I'm a lazy bugger who can't be arsed to change out of her pyjamas until midday.

Bigfishylittlefishy · 28/04/2020 16:52

Honestly? Nothing at all. I didn’t need lockdown to make me appreciate life, and find things out about myself.
I’ve always been the sort of person who appreciated all of the small things in life. I regularly took the time out to smell the roses. 🌹

Inferiorbeing · 28/04/2020 16:54

I don't need fun to have wine.

My natural hair isnt as bad as I thought.

I'm far too lazy to ever be a stay at home mum/wife

namechangenumber2 · 28/04/2020 16:56

That my mental health is probably better than I thought

TheLadyAnneNeville · 28/04/2020 16:59

That as much as I love my husband I’m sick of the sight of him. And I’m sure, he’d say the same of me. I’m realising absolutely that when I’m gone, my son who has autism will not be able to live independently. We work toward this every day but in lockdown, without his usual routines in place, he has regressed massively. This is my greatest sadness every day so, nothing new there.

I am such a “loner” myself. I spoke to a friend this morning who was telling me how she feels lost without her usual social stuff happening. Not me. I like it.

thatmustbenigelwiththebrie · 28/04/2020 17:00

Honestly? Nothing. I have just carried on with my routines. I'm used to spending lots of time alone. Actually I tell a lie - I miss my family more than I thought I would. So they mean more to me than I thought.

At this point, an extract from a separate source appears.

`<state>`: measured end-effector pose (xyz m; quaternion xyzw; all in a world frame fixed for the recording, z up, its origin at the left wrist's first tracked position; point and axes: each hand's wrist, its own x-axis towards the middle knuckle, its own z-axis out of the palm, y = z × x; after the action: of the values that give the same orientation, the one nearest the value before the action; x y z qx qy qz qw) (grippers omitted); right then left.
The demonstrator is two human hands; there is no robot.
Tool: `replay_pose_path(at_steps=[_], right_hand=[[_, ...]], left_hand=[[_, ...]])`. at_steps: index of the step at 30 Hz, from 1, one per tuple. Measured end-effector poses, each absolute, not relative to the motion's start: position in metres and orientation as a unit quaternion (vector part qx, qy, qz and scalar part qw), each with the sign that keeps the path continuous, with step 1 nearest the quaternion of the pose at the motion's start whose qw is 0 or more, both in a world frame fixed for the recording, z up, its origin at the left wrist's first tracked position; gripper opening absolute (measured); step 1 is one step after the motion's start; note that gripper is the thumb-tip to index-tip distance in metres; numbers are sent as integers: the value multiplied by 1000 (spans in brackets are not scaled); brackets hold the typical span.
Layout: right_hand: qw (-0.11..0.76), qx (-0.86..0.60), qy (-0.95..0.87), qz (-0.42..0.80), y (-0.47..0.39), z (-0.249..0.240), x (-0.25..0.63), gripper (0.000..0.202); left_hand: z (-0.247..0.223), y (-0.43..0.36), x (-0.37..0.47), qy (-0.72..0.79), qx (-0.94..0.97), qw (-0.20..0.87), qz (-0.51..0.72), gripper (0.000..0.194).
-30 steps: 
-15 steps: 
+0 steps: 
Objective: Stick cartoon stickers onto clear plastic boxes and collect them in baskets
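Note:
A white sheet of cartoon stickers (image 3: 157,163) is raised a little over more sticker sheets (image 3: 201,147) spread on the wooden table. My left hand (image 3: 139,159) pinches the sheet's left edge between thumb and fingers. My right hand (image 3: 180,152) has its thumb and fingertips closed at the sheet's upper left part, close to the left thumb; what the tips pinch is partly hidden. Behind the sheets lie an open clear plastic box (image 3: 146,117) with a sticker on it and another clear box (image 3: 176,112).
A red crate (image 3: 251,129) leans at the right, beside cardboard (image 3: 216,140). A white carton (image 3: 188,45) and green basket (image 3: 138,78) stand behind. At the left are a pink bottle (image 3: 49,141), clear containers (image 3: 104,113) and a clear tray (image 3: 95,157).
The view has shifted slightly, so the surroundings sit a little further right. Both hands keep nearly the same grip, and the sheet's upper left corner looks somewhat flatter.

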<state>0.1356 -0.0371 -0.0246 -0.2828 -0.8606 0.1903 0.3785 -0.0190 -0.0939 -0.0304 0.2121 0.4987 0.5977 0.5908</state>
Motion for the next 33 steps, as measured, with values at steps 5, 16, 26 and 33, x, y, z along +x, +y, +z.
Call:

augustusglupe · 28/04/2020 17:04

That me and DH potter along nicely thrown together. That we know each other well enough to know that we both like a bit of space too.
I’m a very private person and I’m not really one for meals out etc. I’ve been able to get fresh air and exercise and the 2 metre distance from people suits me down to the ground Grin
On the whole I’m a lockdown kind of person. I miss my hairdressers a bit, but not enough to rush back too early.